» **What to produce**: Pictures stay out; print the rest of the listing below exactly as it stands.

» **Data excerpt**:
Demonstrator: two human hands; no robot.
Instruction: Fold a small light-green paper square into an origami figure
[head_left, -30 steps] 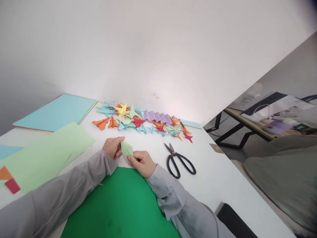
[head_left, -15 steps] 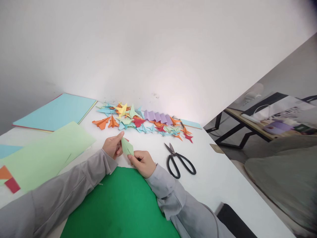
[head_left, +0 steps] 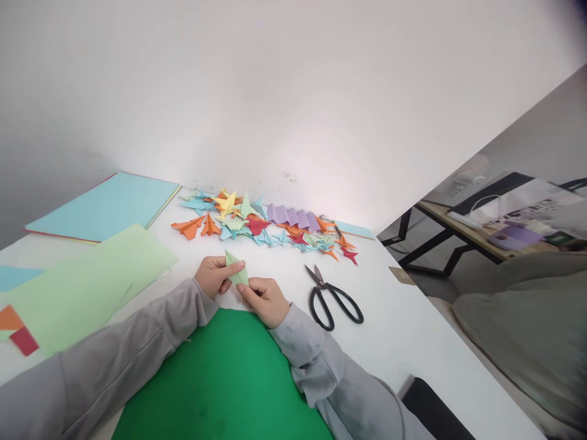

» **Result of the exercise**:
Demonstrator: two human hands; no robot.
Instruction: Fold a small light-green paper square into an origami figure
[head_left, -30 steps] 
[head_left, -15 steps] 
[head_left, +0 steps] 

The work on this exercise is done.